Four major options exist: conventional footnotes, hyperlinks to online sources, archiving textual data, and digitally enabled discursive notes. A close examination of these options reveals, first, that the practical and epistemological distinctiveness of qualitative research implies a different strategy than is employed in quantitative research, and, second, that the optimal strategy is that of creating digital entries containing annotated source material, often called Active Citation or the Annotation for Transparency Initiative. We consider each of these four options in turn.

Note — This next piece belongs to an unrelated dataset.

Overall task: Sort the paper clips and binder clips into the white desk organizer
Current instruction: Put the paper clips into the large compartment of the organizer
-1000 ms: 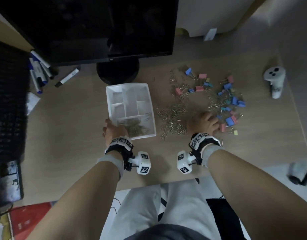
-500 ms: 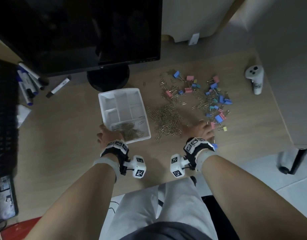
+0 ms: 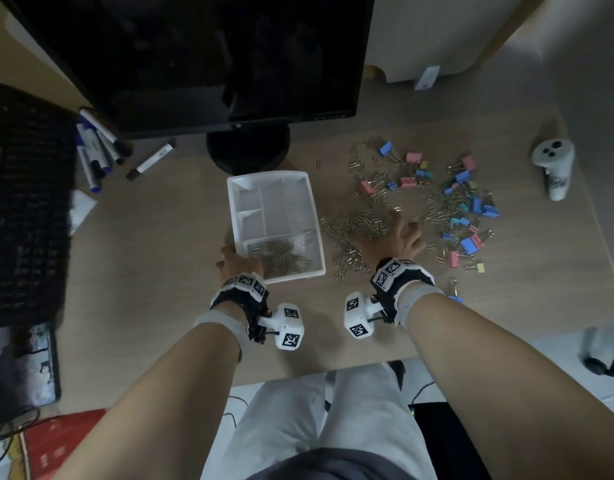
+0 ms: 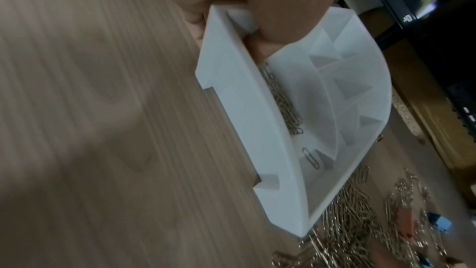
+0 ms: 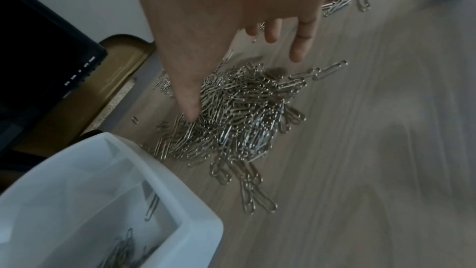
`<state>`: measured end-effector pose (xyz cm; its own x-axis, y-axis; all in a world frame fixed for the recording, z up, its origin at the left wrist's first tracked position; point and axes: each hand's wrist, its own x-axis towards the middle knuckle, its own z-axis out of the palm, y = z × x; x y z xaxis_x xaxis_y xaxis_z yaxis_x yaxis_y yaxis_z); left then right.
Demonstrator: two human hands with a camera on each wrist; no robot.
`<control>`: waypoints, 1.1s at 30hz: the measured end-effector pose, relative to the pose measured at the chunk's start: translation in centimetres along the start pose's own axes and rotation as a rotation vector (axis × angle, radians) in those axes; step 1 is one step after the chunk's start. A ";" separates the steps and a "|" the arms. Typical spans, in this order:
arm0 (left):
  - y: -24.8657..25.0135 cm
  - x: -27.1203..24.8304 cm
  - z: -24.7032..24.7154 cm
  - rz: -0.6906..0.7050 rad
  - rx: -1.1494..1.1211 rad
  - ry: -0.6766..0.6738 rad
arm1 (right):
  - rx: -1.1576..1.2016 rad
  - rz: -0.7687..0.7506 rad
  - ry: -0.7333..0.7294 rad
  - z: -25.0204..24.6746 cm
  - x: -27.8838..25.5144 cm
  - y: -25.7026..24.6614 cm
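The white desk organizer sits mid-desk, and its near compartment holds a heap of paper clips. My left hand grips its near-left corner; in the left wrist view my thumb lies inside the organizer and my fingers outside, beside the paper clips. A loose pile of silver paper clips lies just right of the organizer. My right hand is spread over it, holding nothing. In the right wrist view the thumb of that hand touches the pile. Coloured binder clips are scattered farther right.
A black monitor on its round stand rises behind the organizer. Markers and a dark keyboard lie at the left. A white controller stands at the far right. The desk's front edge runs just behind my wrists.
My right hand has moved left from the binder clips onto the paper clip pile and spread its fingers. My left hand has stayed on the organizer's corner.
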<state>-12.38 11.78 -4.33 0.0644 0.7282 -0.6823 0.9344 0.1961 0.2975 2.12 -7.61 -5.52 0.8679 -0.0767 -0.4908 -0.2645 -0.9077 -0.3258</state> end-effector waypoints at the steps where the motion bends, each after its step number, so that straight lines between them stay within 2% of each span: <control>1: 0.0 0.3 -0.2 -0.018 -0.028 -0.014 | -0.007 -0.007 -0.022 0.1 0.1 -0.2; 4: -0.4 1.4 -0.9 0.013 -0.123 -0.014 | -0.074 -0.075 -0.070 1.6 0.1 -1.3; 7: -1.3 1.7 -1.6 0.039 -0.132 -0.018 | -0.134 -0.145 -0.063 2.8 0.0 -2.8; 11: -2.0 1.6 -1.7 0.065 -0.089 -0.049 | -0.088 -0.195 -0.096 3.8 0.8 -4.0; 15: -1.9 1.4 -1.7 0.108 -0.119 -0.022 | -0.122 -0.275 -0.048 4.6 1.3 -3.4; 22: -2.0 0.7 -1.7 0.152 -0.119 -0.014 | -0.030 -0.332 -0.077 2.7 2.3 -2.4; 25: -1.3 0.7 -2.2 0.128 -0.038 -0.073 | 0.089 -0.257 -0.125 1.7 2.2 -2.5; 29: -0.6 0.6 -3.3 0.130 0.087 -0.135 | 0.165 -0.248 -0.181 0.8 1.2 -3.4; 33: -0.6 0.2 -3.6 0.141 0.131 -0.174 | 0.232 -0.317 -0.400 1.0 -0.9 -5.3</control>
<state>-14.19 14.17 -2.29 0.2457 0.6158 -0.7486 0.9486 0.0061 0.3163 2.31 -2.28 -4.13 0.7048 0.3890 -0.5933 -0.1412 -0.7426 -0.6547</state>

8.3.1 Conventional Footnotes
The simplest and most widespread instruments of transparency used today in social science are citations found in footnotes, endnotes, and the text itself. Yet the current state of citation practice demonstrates the flaws in this approach. Basic citations in published work are often incomplete or incorrect, particularly if they appear as brief in-text “scientific citations” designed for a world in which most (quantitative) analysts use footnotes to acknowledge other researchers rather than cite evidence. Such citations do not provide either data access or analytic transparency. Scientific citations are often incomplete, leaving out page numbers and failing to specify the concrete textual reference within an article or on a page that the author considers decisive. Even if a citation is precise, most readers will be deterred by the need to locate each source at some third location, perhaps a library or an archive – and, in many cases, as with interviews and records of focus groups, the source material may not be available at all.Footnote 15 Even more troubling, conventional citations offer no analytical transparency whatsoever: the reader knows what is cited, but generally much less about why.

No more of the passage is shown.